> _Required work_: Among the entries below, find the line with "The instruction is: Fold" and the line with "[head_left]". Return exactly those lines and every line between them, but no pictures.

=== Begin Enclosure ===

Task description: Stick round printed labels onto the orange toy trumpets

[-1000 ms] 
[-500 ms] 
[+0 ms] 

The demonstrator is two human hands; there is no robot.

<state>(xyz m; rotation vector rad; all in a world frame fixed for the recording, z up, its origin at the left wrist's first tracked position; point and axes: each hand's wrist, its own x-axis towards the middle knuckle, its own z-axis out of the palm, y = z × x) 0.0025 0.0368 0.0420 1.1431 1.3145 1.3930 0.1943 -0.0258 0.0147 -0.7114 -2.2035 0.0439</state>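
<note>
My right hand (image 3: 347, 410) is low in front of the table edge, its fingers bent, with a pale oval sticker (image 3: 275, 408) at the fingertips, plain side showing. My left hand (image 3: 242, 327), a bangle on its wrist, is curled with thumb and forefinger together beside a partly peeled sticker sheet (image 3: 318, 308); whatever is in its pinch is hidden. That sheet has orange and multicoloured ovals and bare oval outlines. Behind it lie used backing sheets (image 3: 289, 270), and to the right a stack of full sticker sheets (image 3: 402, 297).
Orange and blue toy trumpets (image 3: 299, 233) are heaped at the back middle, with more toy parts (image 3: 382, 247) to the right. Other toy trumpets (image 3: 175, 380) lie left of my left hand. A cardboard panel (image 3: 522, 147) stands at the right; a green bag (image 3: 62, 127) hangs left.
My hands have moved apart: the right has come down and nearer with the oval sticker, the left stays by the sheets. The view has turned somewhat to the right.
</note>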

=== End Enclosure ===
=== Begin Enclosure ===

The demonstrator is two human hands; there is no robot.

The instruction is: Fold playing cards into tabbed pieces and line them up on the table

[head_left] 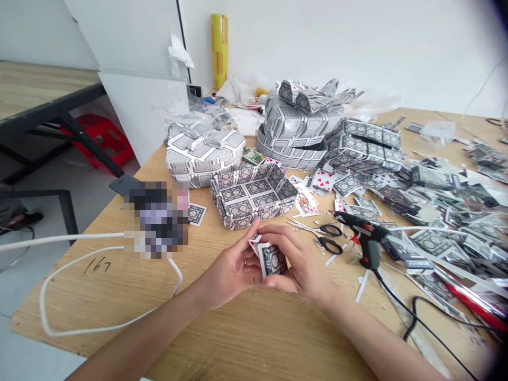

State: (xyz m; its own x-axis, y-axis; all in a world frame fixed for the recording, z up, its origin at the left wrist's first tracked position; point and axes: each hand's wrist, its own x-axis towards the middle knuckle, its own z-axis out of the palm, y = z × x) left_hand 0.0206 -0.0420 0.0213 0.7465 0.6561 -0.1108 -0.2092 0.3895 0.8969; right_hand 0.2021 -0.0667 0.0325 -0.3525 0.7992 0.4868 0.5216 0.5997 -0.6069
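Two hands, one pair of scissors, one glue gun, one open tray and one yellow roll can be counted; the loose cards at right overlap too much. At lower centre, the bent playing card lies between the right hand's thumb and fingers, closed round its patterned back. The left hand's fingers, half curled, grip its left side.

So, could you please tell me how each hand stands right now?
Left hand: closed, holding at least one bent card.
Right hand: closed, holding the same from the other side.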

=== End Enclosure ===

> _Response to this exercise_:
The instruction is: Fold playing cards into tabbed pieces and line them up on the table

[head_left] 

The answer requires no additions.